## WHAT TO PRODUCE
Without including any image, retype the records word for word.

Extracted data entries:

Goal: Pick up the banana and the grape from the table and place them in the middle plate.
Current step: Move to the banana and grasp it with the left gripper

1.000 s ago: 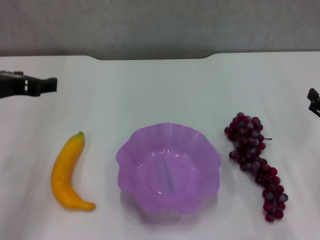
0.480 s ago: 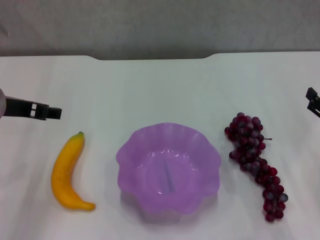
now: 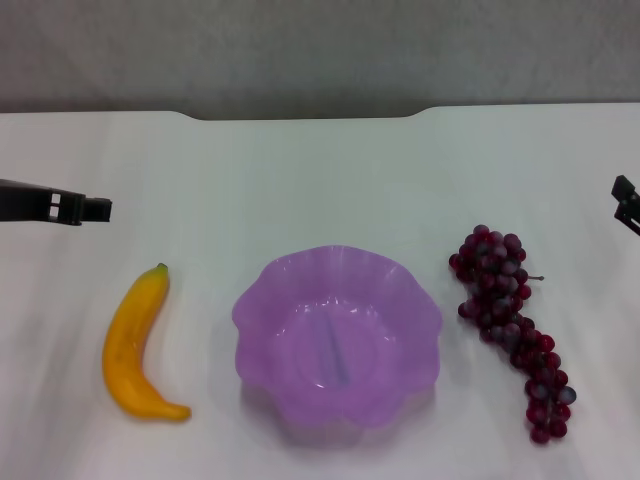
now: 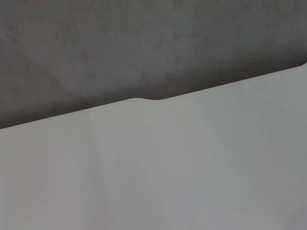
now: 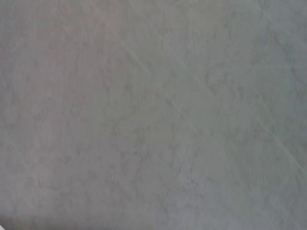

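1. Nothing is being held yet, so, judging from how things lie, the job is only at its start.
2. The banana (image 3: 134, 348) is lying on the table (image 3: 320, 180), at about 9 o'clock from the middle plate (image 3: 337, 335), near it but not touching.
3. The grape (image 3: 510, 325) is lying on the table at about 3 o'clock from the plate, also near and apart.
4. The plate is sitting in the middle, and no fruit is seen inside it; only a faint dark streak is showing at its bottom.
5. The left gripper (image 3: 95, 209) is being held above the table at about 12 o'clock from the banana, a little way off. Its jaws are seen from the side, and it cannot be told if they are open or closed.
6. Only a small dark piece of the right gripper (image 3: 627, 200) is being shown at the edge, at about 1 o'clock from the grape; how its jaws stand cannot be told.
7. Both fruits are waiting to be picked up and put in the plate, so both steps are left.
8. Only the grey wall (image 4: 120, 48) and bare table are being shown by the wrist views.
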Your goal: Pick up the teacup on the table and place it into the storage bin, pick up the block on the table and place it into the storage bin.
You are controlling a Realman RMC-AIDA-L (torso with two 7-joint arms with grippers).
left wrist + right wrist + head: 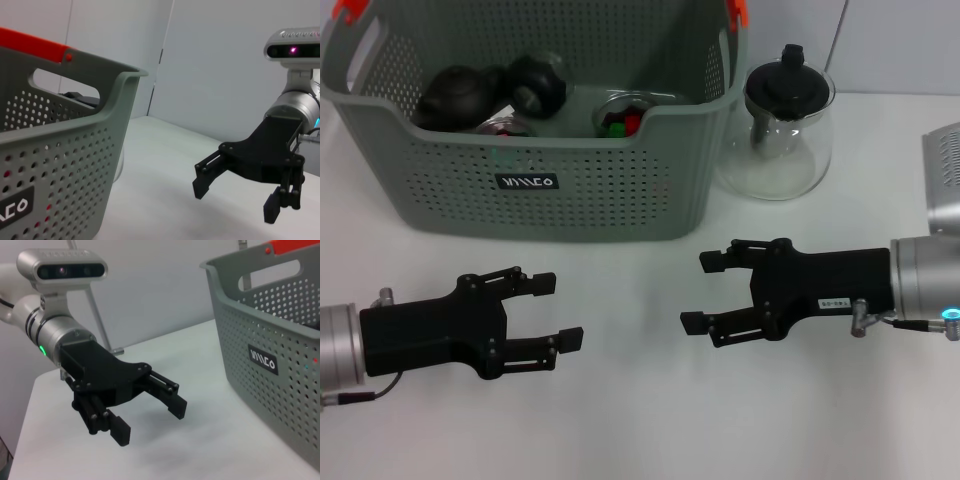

## SOLUTION FOR THIS EXERCISE
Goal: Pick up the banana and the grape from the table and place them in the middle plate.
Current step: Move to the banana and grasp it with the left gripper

1.000 s ago: 
0.480 s ago: 
now: 
now: 
now: 

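1. Nothing is being held yet, so, judging from how things lie, the job is only at its start.
2. The banana (image 3: 134, 348) is lying on the table (image 3: 320, 180), at about 9 o'clock from the middle plate (image 3: 337, 335), near it but not touching.
3. The grape (image 3: 510, 325) is lying on the table at about 3 o'clock from the plate, also near and apart.
4. The plate is sitting in the middle, and no fruit is seen inside it; only a faint dark streak is showing at its bottom.
5. The left gripper (image 3: 95, 209) is being held above the table at about 12 o'clock from the banana, a little way off. Its jaws are seen from the side, and it cannot be told if they are open or closed.
6. Only a small dark piece of the right gripper (image 3: 627, 200) is being shown at the edge, at about 1 o'clock from the grape; how its jaws stand cannot be told.
7. Both fruits are waiting to be picked up and put in the plate, so both steps are left.
8. Only the grey wall (image 4: 120, 48) and bare table are being shown by the wrist views.
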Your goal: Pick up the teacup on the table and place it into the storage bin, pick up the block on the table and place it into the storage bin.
You are controlling a Realman RMC-AIDA-L (torso with two 7-joint arms with grippers).
left wrist + right wrist + head: 

Work on this exercise is now finished.